Imag(in)ing the Past
This exhibition is an eclectic mix of work brought together under a broad remit, with pieces from artists as diverse as Ian Hamilton Finlay and Edward Burra. What links these works is sometimes rather elusive to grasp. Certainly there is no homogeneity of style or scale: here we find postcard-sized monochrome works on paper alongside large canvases, often executed in striking colour. Each suggests an historical narrative, sometimes explicit, but often hidden or left to the viewer to construct their own responses. Works by Mateusz Fahrenholz, whose parents were Polish exiles, are box-like constructions containing objects and images that look like relics from a family or community archive. A series of photographic portraits in Untitled (1991) are mounted like memorials to a lost or displaced group, with sombre overtones reminiscent of images of Holocaust victims. However, no explanation can be gleaned from the titles of the works. The viewer is left to conject the source of Fahrenholz’s inspiration.

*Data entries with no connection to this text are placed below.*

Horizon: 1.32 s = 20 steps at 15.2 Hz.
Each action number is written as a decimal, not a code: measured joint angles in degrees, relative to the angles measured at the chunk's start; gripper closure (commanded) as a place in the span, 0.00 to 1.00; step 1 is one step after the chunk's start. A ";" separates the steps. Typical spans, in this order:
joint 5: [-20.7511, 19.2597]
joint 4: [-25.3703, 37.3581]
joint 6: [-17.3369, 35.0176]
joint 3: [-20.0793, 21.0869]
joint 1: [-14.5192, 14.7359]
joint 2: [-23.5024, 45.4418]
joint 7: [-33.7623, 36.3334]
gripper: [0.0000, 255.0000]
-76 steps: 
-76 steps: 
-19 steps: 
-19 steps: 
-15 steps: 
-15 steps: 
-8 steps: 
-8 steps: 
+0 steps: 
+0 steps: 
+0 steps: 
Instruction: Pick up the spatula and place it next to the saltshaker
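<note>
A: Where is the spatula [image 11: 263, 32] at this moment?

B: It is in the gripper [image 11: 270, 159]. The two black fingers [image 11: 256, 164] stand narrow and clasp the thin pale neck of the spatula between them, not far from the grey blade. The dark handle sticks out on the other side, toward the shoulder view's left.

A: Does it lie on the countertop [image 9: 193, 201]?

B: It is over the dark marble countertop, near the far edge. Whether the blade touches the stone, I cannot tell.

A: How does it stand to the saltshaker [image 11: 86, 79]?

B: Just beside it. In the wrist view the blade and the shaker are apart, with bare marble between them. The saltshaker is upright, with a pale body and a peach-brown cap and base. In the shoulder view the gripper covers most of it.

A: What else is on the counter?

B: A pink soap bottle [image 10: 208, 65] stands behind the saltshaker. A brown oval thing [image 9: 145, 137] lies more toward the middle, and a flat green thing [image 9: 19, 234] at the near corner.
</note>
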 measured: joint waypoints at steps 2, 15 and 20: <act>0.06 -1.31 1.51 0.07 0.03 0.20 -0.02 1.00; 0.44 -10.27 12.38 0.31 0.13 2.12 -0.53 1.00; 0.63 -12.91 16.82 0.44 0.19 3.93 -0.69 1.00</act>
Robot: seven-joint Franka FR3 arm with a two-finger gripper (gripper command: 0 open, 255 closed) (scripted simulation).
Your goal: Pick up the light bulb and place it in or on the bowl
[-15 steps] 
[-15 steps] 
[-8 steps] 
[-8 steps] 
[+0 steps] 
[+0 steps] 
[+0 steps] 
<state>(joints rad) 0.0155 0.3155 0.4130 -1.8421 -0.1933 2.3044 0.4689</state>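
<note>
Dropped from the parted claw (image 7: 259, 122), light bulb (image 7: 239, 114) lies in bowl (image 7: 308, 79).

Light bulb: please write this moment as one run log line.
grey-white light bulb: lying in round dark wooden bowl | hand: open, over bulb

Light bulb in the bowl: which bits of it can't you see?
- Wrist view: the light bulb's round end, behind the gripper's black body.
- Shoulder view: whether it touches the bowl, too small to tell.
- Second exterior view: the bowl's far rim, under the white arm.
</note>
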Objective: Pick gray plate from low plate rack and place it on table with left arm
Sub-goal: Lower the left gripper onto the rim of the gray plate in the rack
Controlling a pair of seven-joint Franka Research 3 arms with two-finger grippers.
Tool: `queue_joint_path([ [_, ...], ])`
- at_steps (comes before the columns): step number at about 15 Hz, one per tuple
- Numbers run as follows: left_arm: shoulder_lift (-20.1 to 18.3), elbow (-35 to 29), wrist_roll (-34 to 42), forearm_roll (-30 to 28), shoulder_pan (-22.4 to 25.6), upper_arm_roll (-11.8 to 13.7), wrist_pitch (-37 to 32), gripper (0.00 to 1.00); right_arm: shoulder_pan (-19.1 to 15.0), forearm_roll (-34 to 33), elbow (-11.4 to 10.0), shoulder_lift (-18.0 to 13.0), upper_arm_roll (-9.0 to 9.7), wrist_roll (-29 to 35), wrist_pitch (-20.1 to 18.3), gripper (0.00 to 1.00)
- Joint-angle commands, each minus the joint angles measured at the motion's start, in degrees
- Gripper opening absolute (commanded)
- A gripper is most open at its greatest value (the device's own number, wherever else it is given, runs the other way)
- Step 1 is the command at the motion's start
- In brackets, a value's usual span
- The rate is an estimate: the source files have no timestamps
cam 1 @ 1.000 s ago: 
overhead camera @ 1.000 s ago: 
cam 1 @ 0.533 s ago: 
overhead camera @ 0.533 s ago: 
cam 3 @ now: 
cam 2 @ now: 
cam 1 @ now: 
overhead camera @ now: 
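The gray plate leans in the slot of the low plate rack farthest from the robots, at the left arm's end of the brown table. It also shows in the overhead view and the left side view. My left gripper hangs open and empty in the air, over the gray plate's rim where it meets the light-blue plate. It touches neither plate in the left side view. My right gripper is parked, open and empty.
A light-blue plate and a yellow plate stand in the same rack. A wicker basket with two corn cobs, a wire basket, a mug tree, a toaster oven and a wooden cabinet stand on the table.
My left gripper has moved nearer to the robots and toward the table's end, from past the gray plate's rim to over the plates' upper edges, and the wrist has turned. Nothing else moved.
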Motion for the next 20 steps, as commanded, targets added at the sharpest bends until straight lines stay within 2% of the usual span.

In contrast, Lisa Murphy’s large oil painting Family Joker (1995-6) is a much more personal response to notions of genealogical identity. Her full-length self-portrait grimaces out from the canvas, resistant to any attempt to show the artist as feminine or sexually attractive and challenging traditionally seductive depictions of women . Murphy’s subject screws up her face and gestures as if she were a small demon. The effect is both comic and disturbing. However, beside this quirky image is a wax rubbing taken from a gravestone in a local cemetery. The names on the rubbed image are barely legible, having been worn away by time. The rubbed image effortlessly shifts the viewer’s perception of the painting to a solemn reflection on family history: passing generations, life and death.
There are three large paintings depicting biblical characters or events. These are grouped together but they seem curiously unrelated to the rest of the exhibition. Their inclusion is a counterpoint to the majority of works whose content suggests rather than offers narratives. For viewers familiar with the New Testament, Edward Burra’s The Mocking of Christ (1952) depicts a scene that might provoke a fairly standard response: outrage and pathos.
There is a particular emphasis on Scottish history and collective memories, some of these stretching back to the Highland Clearances of the 18th and 19th centuries. Will Maclean’s etching, The Melancholy of Departure (1986), resonates with a sense of loss and desolation felt by thousands of Gaels forced to leave their homeland.
A much less distant memory is evoked by Keith McIntyre’s 1991 study for a memorial painting of the Lockerbie Disaster, Psalm of the Shadows, Opus 2. In this image, a huge angel’s head and wings loom above the undulating hillsides of Dumfries, its outline almost suggestive of the plane that crashed in the fields of Lockerbie after a terrorist attack. The inclusion of this work in the exhibition shows us how the disaster has entered the collective consciousness of Scots and how history remakes itself with each generation.
A couple of quirky inclusions to the exhibition deal with imagined history, borrowing deeply from Magical Realism. Bill Duncan and Andy Rice’s montage of imaginary heads, The Haar – Broughty Ferry Maritime Health Institute (2003) is supposedly an archival record of cranial or facial deformities caused by proximity to the sea. In a similar vein, Jamie Johnson’s watercolour section cutaway of a whaling ship, The Expedition (2010) shows a cargo of whimsical specimens of Antarctic wildlife being transported to be added to D’Arcy Thompson’s zoological collection, housed at the University of Dundee.
I’m not sure if the curator could not have included almost any painting depicting a historical or mythical narrative in this show. However, it is an interesting group of works, loosely bound by notions of the combination of word, image and historical narrative.